**Task goal**
Quote the entries word for word. Omit the pictures.
[Start of section]
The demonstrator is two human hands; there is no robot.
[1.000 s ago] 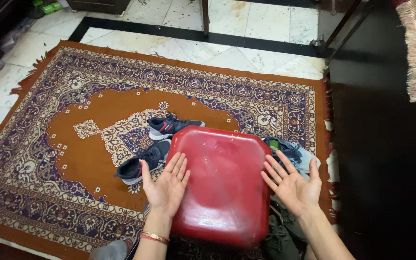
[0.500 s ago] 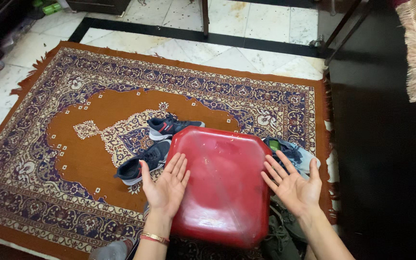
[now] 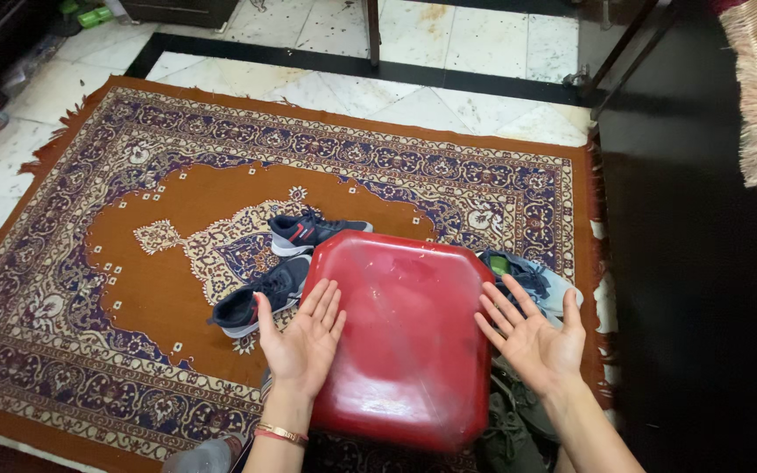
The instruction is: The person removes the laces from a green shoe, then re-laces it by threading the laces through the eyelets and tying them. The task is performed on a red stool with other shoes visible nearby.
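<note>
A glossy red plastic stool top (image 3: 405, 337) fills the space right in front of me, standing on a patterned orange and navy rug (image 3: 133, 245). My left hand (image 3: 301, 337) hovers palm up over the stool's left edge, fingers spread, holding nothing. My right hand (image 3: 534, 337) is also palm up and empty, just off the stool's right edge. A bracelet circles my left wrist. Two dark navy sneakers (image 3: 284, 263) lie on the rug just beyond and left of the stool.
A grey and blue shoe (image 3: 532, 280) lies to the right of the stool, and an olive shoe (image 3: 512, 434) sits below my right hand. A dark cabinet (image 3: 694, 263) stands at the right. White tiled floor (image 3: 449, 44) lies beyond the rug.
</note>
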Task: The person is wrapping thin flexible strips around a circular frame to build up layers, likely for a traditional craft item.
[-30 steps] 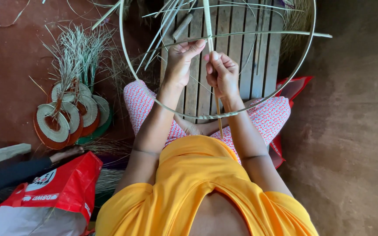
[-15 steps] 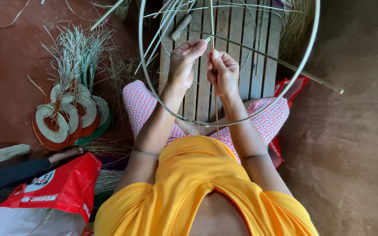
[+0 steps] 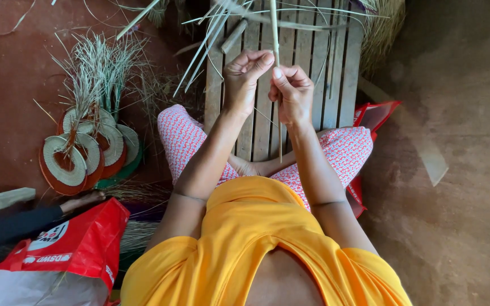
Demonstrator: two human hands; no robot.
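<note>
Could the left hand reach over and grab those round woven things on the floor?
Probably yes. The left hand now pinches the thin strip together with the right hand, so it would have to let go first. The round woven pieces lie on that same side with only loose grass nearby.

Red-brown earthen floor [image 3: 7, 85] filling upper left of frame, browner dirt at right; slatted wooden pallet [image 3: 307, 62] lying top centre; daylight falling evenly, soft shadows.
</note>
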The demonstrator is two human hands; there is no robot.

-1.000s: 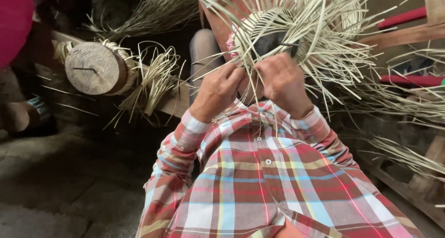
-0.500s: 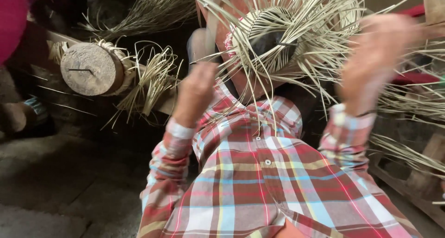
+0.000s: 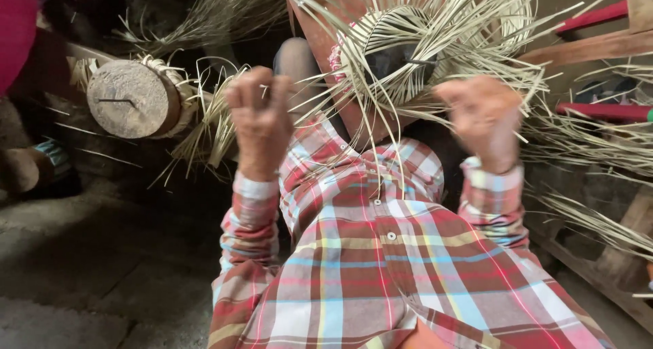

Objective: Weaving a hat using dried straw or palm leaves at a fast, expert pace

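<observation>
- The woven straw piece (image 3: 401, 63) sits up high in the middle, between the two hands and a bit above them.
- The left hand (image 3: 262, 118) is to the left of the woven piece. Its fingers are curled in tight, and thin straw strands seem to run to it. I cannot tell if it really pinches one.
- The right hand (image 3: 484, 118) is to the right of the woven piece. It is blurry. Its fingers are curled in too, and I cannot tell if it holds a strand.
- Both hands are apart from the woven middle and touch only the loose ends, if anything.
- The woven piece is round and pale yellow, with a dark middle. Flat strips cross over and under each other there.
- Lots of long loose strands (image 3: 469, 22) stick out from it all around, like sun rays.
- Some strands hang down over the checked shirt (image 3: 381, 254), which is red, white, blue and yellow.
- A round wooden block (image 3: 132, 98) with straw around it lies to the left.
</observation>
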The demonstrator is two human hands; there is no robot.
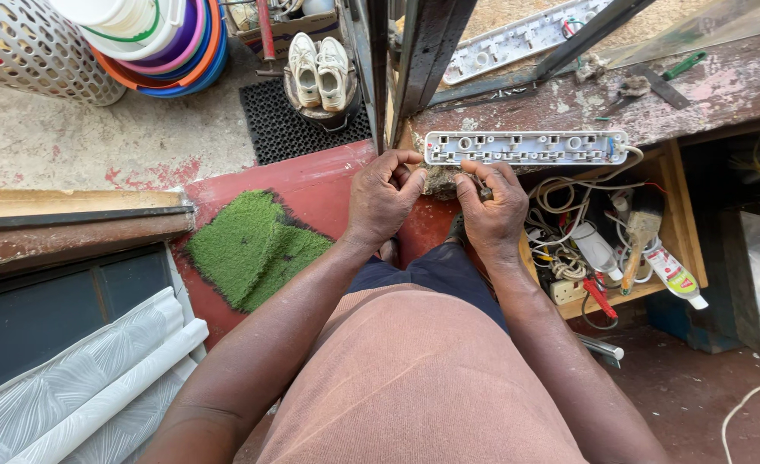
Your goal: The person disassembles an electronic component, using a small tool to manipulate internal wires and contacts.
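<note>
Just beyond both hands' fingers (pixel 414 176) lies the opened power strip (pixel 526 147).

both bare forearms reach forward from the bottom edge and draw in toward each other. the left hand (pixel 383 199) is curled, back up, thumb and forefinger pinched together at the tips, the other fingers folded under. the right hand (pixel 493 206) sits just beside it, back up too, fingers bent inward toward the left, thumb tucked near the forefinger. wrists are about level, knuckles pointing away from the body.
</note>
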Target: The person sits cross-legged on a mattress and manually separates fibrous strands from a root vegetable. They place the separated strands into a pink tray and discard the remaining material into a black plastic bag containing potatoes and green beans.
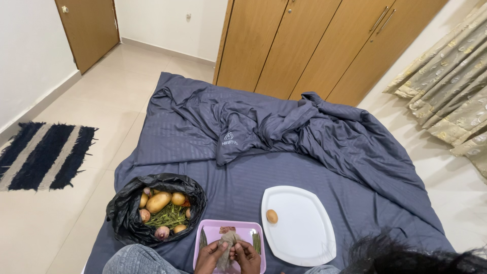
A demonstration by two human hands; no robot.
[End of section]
**Task result**
The demonstrator is two human hands; there is no robot.
[1.000 s ago] 
[0.500 s ago] 
[now] 
The instruction is: The person removes the laces from a green shoe, then re-laces it by threading the laces through the eyelets and tying them. The task is performed on a red stool with other shoes visible nearby.
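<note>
A glossy red plastic stool top (image 3: 405, 337) fills the space right in front of me, standing on a patterned orange and navy rug (image 3: 133, 245). My left hand (image 3: 301, 337) hovers palm up over the stool's left edge, fingers spread, holding nothing. My right hand (image 3: 534, 337) is also palm up and empty, just off the stool's right edge. A bracelet circles my left wrist. Two dark navy sneakers (image 3: 284, 263) lie on the rug just beyond and left of the stool.
A grey and blue shoe (image 3: 532, 280) lies to the right of the stool, and an olive shoe (image 3: 512, 434) sits below my right hand. A dark cabinet (image 3: 694, 263) stands at the right. White tiled floor (image 3: 449, 44) lies beyond the rug.
</note>
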Task: The person is wrapping thin flexible strips around a circular frame to build up layers, likely for a traditional craft item.
[-30 steps] 
[-15 steps] 
[+0 steps] 
Demonstrator: two human hands; no robot.
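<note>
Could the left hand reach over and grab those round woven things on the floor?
Probably yes. The left hand now pinches the thin strip together with the right hand, so it would have to let go first. The round woven pieces lie on that same side with only loose grass nearby.

Red-brown earthen floor [image 3: 7, 85] filling upper left of frame, browner dirt at right; slatted wooden pallet [image 3: 307, 62] lying top centre; daylight falling evenly, soft shadows.
</note>
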The demonstrator is two human hands; there is no robot.

-1.000s: 
-0.500s: 
+0.000s: 

Objective: Weaving a hat using dried straw or palm leaves at a fast, expert pace

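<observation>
- The woven straw piece (image 3: 401, 63) sits up high in the middle, between the two hands and a bit above them.
- The left hand (image 3: 262, 118) is to the left of the woven piece. Its fingers are curled in tight, and thin straw strands seem to run to it. I cannot tell if it really pinches one.
- The right hand (image 3: 484, 118) is to the right of the woven piece. It is blurry. Its fingers are curled in too, and I cannot tell if it holds a strand.
- Both hands are apart from the woven middle and touch only the loose ends, if anything.
- The woven piece is round and pale yellow, with a dark middle. Flat strips cross over and under each other there.
- Lots of long loose strands (image 3: 469, 22) stick out from it all around, like sun rays.
- Some strands hang down over the checked shirt (image 3: 381, 254), which is red, white, blue and yellow.
- A round wooden block (image 3: 132, 98) with straw around it lies to the left.
</observation>
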The demonstrator is two human hands; there is no robot.
Your goal: The person disassembles an electronic component, using a small tool to manipulate internal wires and contacts.
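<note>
Just beyond both hands' fingers (pixel 414 176) lies the opened power strip (pixel 526 147).

both bare forearms reach forward from the bottom edge and draw in toward each other. the left hand (pixel 383 199) is curled, back up, thumb and forefinger pinched together at the tips, the other fingers folded under. the right hand (pixel 493 206) sits just beside it, back up too, fingers bent inward toward the left, thumb tucked near the forefinger. wrists are about level, knuckles pointing away from the body.
</note>
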Target: The person sits cross-legged on a mattress and manually separates fibrous strands from a root vegetable. They place the separated strands into a pink tray and discard the remaining material into a black plastic bag containing potatoes and green beans.
A demonstration by two human hands; no robot.

What appears above is the full answer.